__EXERCISE DESCRIPTION__:
Print exactly the lines below between the line holding "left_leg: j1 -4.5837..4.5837" and the line holding "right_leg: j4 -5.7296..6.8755", inclusive, and nothing more.

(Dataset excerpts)
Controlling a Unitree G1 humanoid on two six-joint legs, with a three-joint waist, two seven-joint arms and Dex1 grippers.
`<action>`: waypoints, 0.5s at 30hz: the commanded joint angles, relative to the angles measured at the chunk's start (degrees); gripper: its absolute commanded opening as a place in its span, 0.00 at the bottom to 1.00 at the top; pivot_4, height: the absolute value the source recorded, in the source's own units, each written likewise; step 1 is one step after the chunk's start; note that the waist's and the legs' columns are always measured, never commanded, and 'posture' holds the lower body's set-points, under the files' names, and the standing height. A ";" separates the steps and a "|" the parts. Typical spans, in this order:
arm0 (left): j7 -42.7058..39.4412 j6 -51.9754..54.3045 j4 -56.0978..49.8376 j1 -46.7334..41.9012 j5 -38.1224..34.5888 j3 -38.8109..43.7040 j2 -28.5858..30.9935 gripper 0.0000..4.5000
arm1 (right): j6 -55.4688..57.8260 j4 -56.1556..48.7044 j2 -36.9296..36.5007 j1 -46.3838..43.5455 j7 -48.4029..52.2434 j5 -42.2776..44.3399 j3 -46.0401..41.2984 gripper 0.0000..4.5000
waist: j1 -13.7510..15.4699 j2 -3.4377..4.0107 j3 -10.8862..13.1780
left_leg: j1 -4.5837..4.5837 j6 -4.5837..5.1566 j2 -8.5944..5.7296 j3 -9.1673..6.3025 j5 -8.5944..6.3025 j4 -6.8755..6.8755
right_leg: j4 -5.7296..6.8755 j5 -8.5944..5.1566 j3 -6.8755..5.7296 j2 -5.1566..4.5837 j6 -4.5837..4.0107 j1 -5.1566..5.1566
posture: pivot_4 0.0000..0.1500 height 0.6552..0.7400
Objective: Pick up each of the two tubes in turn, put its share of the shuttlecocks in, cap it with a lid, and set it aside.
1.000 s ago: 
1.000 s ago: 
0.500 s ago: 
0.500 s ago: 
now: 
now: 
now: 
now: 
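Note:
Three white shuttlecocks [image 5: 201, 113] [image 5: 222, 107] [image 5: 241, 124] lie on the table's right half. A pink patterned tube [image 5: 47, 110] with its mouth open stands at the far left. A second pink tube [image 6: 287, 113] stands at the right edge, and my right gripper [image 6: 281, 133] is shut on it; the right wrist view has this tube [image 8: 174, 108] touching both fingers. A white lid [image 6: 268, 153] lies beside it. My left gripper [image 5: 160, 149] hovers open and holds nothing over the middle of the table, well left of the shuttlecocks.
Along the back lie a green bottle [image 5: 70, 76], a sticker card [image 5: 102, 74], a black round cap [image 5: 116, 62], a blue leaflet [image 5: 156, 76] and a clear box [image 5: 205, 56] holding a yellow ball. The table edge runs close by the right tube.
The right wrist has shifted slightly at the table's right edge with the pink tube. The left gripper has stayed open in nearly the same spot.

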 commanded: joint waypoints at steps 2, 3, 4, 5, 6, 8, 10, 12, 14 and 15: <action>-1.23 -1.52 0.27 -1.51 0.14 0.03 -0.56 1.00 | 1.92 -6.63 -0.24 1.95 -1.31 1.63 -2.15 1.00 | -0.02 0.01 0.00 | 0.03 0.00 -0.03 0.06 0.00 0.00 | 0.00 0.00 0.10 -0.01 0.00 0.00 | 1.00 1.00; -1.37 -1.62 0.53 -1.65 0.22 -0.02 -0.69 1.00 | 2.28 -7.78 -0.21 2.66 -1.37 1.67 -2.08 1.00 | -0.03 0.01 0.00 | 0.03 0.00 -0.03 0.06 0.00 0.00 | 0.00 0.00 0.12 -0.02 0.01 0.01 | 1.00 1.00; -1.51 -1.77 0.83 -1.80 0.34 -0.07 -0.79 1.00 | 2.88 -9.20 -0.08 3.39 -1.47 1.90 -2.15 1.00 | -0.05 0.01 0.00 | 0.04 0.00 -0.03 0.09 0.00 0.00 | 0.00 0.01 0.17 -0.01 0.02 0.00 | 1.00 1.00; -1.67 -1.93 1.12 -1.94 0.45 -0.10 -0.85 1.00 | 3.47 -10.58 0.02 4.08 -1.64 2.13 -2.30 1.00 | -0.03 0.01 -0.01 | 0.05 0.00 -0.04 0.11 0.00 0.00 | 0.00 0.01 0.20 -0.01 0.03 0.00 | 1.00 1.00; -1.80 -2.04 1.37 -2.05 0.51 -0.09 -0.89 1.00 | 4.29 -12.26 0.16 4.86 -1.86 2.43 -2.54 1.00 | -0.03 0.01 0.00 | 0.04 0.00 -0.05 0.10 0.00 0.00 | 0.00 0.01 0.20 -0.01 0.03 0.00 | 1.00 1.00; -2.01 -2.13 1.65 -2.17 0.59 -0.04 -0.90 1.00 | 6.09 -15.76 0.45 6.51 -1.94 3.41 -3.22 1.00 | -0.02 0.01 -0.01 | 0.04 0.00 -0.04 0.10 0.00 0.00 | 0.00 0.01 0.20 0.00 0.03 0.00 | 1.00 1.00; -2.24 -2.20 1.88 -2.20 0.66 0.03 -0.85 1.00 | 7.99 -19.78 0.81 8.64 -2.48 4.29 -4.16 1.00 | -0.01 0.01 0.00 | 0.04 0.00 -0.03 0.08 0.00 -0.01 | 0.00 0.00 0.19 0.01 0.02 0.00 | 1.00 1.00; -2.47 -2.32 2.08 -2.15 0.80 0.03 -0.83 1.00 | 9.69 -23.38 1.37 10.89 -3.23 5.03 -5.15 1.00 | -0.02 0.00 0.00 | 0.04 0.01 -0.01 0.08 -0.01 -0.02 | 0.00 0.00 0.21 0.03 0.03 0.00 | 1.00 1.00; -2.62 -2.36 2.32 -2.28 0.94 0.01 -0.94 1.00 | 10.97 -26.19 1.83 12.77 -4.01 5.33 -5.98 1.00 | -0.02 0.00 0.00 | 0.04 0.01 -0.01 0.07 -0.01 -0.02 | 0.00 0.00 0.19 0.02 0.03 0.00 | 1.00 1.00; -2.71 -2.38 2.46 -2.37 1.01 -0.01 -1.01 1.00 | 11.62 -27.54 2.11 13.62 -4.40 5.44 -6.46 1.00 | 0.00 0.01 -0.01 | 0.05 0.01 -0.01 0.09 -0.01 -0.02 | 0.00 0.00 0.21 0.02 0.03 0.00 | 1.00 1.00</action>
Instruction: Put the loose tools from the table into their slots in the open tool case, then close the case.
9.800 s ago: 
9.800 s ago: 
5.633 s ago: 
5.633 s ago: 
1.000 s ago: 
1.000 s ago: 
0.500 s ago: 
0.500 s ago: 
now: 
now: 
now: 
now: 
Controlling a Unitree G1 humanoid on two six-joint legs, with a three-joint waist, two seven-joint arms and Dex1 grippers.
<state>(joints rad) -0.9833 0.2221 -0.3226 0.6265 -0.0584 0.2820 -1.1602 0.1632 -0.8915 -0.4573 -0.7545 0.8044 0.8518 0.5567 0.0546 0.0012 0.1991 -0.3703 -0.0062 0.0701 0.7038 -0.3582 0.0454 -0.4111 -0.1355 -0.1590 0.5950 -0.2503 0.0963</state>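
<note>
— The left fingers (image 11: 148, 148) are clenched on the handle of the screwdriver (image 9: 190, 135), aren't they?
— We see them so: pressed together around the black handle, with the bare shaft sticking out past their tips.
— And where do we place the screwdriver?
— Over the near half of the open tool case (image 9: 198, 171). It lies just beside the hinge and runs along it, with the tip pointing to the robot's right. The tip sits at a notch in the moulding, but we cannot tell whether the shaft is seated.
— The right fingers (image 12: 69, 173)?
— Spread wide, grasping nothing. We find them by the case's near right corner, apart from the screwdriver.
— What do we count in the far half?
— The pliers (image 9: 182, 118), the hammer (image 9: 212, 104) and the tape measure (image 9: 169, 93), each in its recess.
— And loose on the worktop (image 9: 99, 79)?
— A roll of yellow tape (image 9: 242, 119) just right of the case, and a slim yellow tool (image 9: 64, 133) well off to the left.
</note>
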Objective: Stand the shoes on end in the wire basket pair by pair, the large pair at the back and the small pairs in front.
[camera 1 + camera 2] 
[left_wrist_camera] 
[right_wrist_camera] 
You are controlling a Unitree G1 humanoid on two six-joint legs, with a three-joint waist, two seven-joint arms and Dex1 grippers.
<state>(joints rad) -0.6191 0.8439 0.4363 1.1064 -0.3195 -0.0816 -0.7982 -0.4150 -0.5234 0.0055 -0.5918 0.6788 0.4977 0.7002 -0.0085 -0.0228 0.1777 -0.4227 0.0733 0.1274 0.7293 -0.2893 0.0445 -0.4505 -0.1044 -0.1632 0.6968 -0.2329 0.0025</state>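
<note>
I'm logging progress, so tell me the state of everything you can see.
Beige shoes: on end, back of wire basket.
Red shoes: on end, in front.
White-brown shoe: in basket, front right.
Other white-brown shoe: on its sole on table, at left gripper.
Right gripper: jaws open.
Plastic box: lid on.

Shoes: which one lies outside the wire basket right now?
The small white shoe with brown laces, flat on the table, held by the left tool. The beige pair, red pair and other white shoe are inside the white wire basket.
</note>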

__ANSWER FOR THE TASK__:
left_leg: j1 -4.5837..4.5837 j6 -4.5837..5.1566 j2 -8.5944..5.7296 j3 -9.1673..6.3025 j5 -8.5944..6.3025 j4 -6.8755..6.8755
right_leg: j4 -5.7296..6.8755 j5 -8.5944..5.1566 j3 -6.8755..5.7296 j2 -5.1566..4.5837 j6 -4.5837..4.0107 j1 -5.1566..5.1566

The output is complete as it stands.